— Почему?
— Не успеваешь.
— А если хорошее длится долго?
— Тогда это «хорошее» начинает казаться не таким уж хорошим, и что-то другое представляется лучшим. Начинаешь его хотеть и к нему стремиться. Это как туфли, которые ты так любишь часто менять. Они ведь у тебя все хорошие?
— Еще бы!
— И все равно время от времени ты покупаешь новые?
— Сдаюсь, — выдохнула я у самой двери ясеневской квартиры, непроизвольно передавая ей чужой пакет, подобранный на нашем злосчастном перекрестке.
Домой мне пришлось добираться на такси, потому что иначе Павел Семенович Ясенев, «наш» муж, не отпустил бы меня ни за какие коврижки.
4
Ближе к ночи на небе прорезались звезды.
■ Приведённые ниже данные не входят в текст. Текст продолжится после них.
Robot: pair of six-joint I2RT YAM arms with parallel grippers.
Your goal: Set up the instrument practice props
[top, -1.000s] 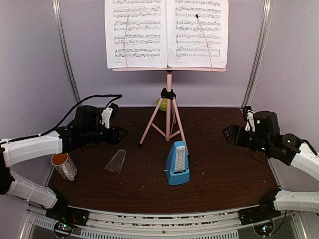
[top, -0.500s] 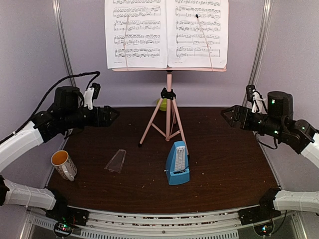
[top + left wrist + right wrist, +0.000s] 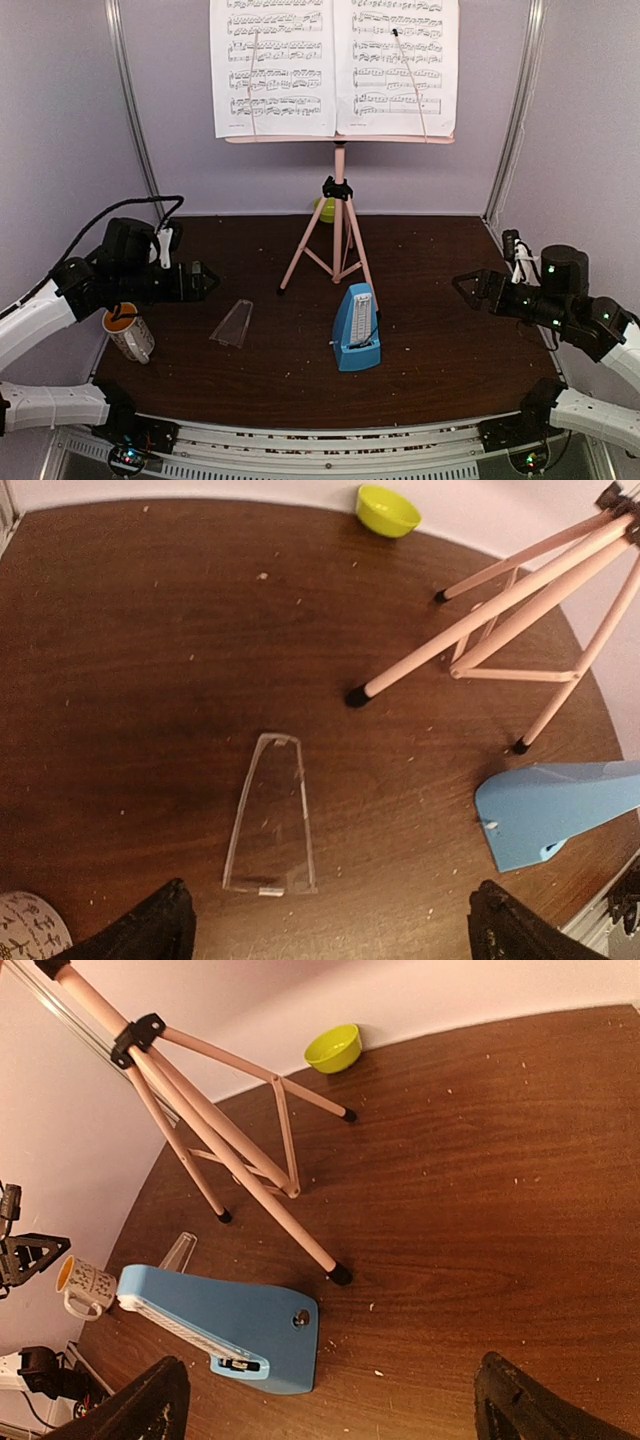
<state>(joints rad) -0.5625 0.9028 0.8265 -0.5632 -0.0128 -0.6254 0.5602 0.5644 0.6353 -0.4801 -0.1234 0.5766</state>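
Observation:
A pink tripod music stand (image 3: 339, 215) stands at the back centre of the table, its legs (image 3: 470, 630) (image 3: 235, 1160) showing in both wrist views. Two white sheet-music pages (image 3: 335, 65) rest on its desk. The blue pyramid metronome (image 3: 357, 328) (image 3: 215, 1328) (image 3: 555, 810) stands upright in front of the stand. Its clear cover (image 3: 232, 324) (image 3: 270, 818) lies flat on the table to its left. My left gripper (image 3: 205, 282) (image 3: 330, 930) hovers open above the cover, holding nothing. My right gripper (image 3: 465, 287) (image 3: 330, 1405) hangs open at the right, apart from the metronome.
A cream mug (image 3: 128, 332) (image 3: 88, 1285) with an orange inside stands near the left edge under my left arm. A small lime-green bowl (image 3: 388, 508) (image 3: 333, 1048) (image 3: 324, 209) sits at the back behind the stand. Crumbs speckle the dark wooden table (image 3: 450, 340).
Both arms rose, then came down again and drew toward the near side. Both grippers opened wider. The stand, pages, metronome and cover have not moved.

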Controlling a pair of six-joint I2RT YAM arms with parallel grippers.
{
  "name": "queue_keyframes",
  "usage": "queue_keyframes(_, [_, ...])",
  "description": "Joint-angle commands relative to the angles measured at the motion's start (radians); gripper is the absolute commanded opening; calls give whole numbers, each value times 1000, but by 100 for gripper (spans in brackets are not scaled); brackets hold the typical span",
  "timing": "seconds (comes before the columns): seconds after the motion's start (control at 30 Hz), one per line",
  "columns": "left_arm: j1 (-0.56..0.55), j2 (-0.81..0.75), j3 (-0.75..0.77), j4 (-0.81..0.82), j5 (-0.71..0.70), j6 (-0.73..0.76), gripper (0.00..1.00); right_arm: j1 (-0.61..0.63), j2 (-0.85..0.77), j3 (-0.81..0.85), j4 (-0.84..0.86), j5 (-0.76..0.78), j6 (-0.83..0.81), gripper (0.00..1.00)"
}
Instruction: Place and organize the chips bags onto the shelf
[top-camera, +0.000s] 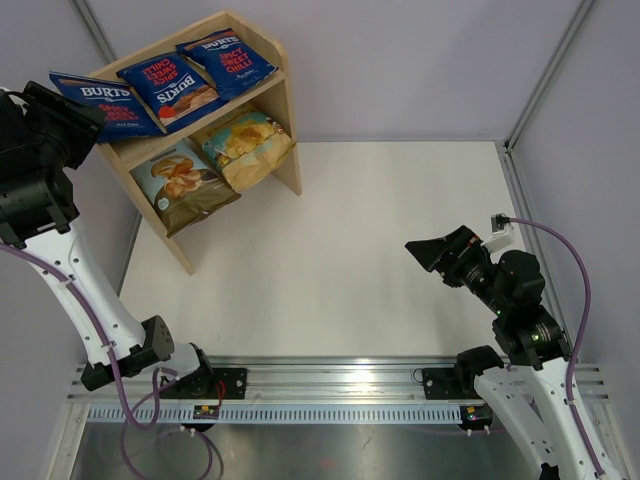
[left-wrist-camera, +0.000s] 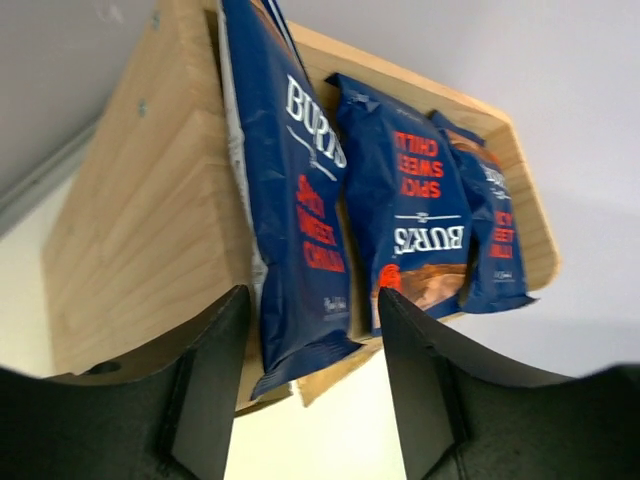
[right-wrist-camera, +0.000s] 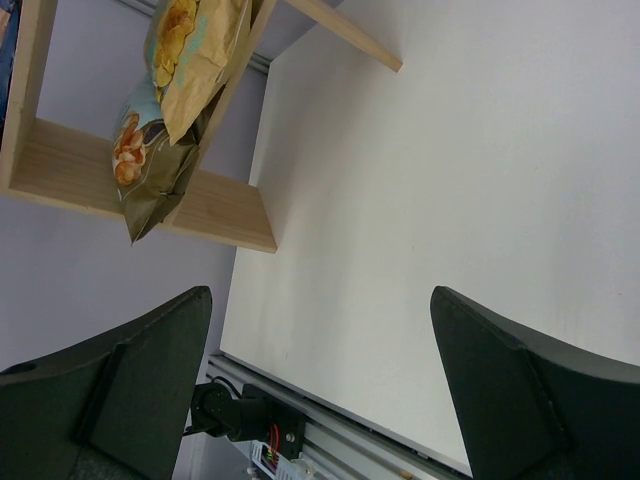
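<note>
Shows, at the upper left of the overhead view, the shelf (top-camera: 288, 120) standing on the white table (top-camera: 380, 200) with all five bags on it. Carries on the upper tier three dark blue Burts bags side by side, namely left bag (top-camera: 110, 100), middle bag (top-camera: 168, 85) and right bag (top-camera: 228, 58), with the left one overhanging the shelf's end. Holds on the lower tier the pale Cassava bag (top-camera: 182, 185) and, touching it on the right, the tan-yellow bag (top-camera: 245, 145). Places the left gripper (top-camera: 85, 120) at the left edge, just beside the left bag, jaws parted and gripping nothing. Sets the right gripper (top-camera: 430, 248) at the right of the frame, well apart from the shelf, above bare table, jaws wide open and empty
</note>
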Motion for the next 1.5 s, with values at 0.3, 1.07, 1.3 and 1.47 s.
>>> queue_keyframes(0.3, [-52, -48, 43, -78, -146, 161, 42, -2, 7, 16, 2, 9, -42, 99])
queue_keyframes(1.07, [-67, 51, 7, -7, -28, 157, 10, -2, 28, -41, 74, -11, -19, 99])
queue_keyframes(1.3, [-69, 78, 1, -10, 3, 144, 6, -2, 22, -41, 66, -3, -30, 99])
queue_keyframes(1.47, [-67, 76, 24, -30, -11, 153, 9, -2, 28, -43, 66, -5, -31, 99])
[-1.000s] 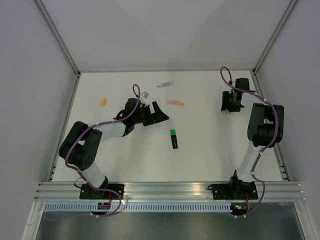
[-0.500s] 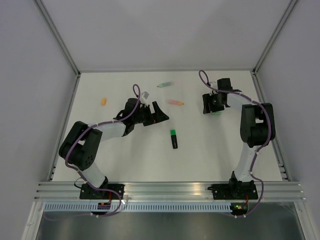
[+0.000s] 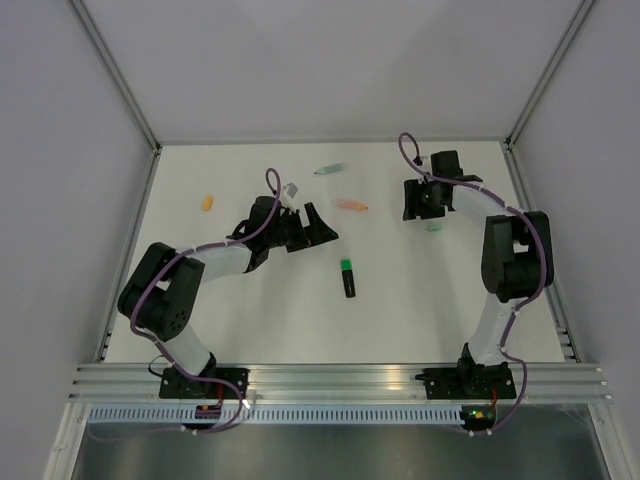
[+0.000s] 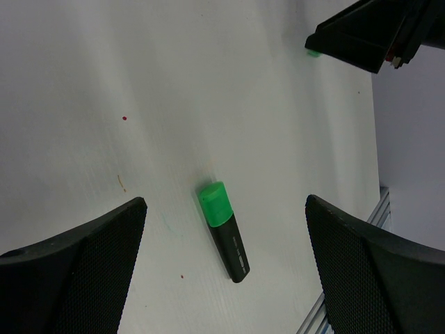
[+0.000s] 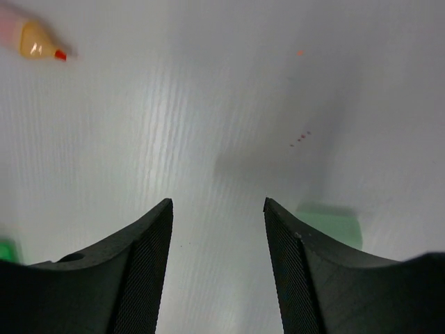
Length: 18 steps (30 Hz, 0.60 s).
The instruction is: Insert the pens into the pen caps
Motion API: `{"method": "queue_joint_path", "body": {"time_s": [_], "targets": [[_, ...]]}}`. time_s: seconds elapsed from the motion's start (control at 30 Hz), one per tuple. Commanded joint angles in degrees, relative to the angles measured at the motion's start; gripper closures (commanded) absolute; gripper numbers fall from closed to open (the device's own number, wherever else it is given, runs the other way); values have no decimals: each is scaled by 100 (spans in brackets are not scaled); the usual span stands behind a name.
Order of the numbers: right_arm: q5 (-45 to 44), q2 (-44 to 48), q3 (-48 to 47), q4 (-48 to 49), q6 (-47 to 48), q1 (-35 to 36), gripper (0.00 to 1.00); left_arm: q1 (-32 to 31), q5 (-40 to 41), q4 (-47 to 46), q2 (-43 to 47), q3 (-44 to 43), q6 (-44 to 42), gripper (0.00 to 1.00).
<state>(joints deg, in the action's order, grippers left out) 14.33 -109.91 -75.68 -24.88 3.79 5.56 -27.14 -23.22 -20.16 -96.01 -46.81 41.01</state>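
A black pen with a bright green end [image 3: 348, 278] [image 4: 224, 229] lies mid-table, below my wide-open left gripper [image 3: 322, 226] [image 4: 226, 202]. A salmon pen [image 3: 350, 204] [image 5: 35, 40] and a pale mint pen [image 3: 330, 169] lie further back. An orange cap [image 3: 207, 202] sits far left. The pale mint cap [image 3: 434, 226] [image 5: 334, 226] lies on the table just outside one finger of my right gripper [image 3: 412, 206] [image 5: 217, 203]. That gripper is open over bare table, with nothing between its fingers.
The white table is walled on three sides, with an aluminium rail along the near edge. A sliver of bright green [image 5: 5, 250] shows at the left edge of the right wrist view; what it is I cannot tell.
My right arm has swung left from the table's right side toward the back middle. The mint cap now lies further left, beside the fingers. The left arm has not moved.
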Motion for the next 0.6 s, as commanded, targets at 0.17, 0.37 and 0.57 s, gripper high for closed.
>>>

Их маленькие крапинки не лучились, не размывали свои края, не трепетали пурпуром живого пламени, а кололи взор голубовато-белым ровным, не пульсирующим светом, отчего казались еще меньше, чем есть, казались продуманно злыми и пронизывающими. И все равно видеть их было приятно.
Тонкий, острый, как лезвие, серп луны повис в высоте и пусть не совсем, но все же разгонял темень и мрак. Не было лунных дорожек, предметы не отбрасывали ночной тени, но как-то посветлела межзвездная гладь, как-то обрисовались контуры земных пространств, где-то обозначились пролегающие между ними дистанции.
Ветер ослаб и лишь слегка раскачивал верхушки деревьев. Внизу же, ближе к земле, воздух застыл, серебрясь в лучах осмелевших фонарей оседавшей пылью, несколько дней носившейся под бичующими порывами невидимой стихии.
Вновь пришла бессонница. Раньше Дарья Петровна любила это мятежное, беспечальное состояние. Отсутствие сна, когда ее не валила с ног дневная усталость, она воспринимала как приглашение мироздания к уединенной беседе с ним. Тогда она садилась и смотрела в окно, и этого обзора, открывающего часть тротуара, дороги, Преображенского сквера и восточного края неба, ей хватало, чтобы наблюдать и постигать запредельные истины, для выражения которых в человеческом языке не было слов. Она полностью сливалась с тем, что видела, и через время начинала ощущать бесконечный призыв, исходящий от звездных миров, и смиренную муку земли, не умеющей пока что на этот призыв ответить.
Ей открывалась высшая правда жизни, и то, что днем казалось запутанным и сложным, в эти минуты становилось ясным и понятным. Переплетение человеческих интересов, продажно вуалируемых потребностями социума, соображениями объективной целесообразности, раскладывалось на такие простые понятия как ложь и обман во имя достижения неограниченной власти и денег.
Это было мерзко, недостойно того великого счастья, которое выпало на долю людей, — жить, быть гармоничной частью земных плодоносных материй.
В эти минуты она помнила лишь тех, с кем была связана духовными или кровными узами, с кем не сражалась в битвах за кусок хлеба. Она писала стихи, глубоко эмоциональные, искренние, об ушедшей юности, о потерянных возможностях, о людях, с которыми ей было хорошо. Она умно и осознанно грустила, признавалась в любви, открывала объятия с таким целомудрием, что близкие ничего при этом не могли поставить ей в упрек.
Но это осталось в прошлом, это было до болезни. Теперь она гнала от себя тревожные и томительные чувства, по ночам старалась спать, придавив себя, если требовалось, клоназепамом.
Обожаемые ею бессонницы, ее поэтические наперсницы, так утомили ее, а надрывно-щемящие эмоции так истощили нервные запасы, что она чудом осталась жива, и больше экспериментировать не решалась. Отныне, если ей хотелось попутешествовать в прошлом, она, во-первых, очень ограничивалась во времени, а во-вторых, седлала для этого не эмоции и воображение, как делала раньше, а лишь бесстрастную память. Больше не возникали перед ее мысленным взором любимые лица, не звучали их голоса. Умолк и тот далекий баритон, мягкий и обволакивающий, померк и облик, вслед за которым она готова была идти в дождь и снег на край света. Душа была безжалостно изгнана из тела, в котором полновластным хозяином остался рассудок — отвратительное охранное устройство, щелкающее тумблерочками «стоит»-«не стоит», «надо»-«не надо», неумолимое, бесчувственное, слишком рациональное.
Но сегодня она вновь сидела у окна. Там, в сердце, где люди чувствуют боль и тяжесть, у нее было что-то туго, до опасного напряжения сжато. Казалось, что лишнее движение рукой, лишний поворот или наклон туловища приведет к его взрыву с оглушительным звоном и положит конец ее намерениям и начинаниям. Допустить этого было нельзя. Она чувствовала себя еще совсем молодой, и многое планировала сделать.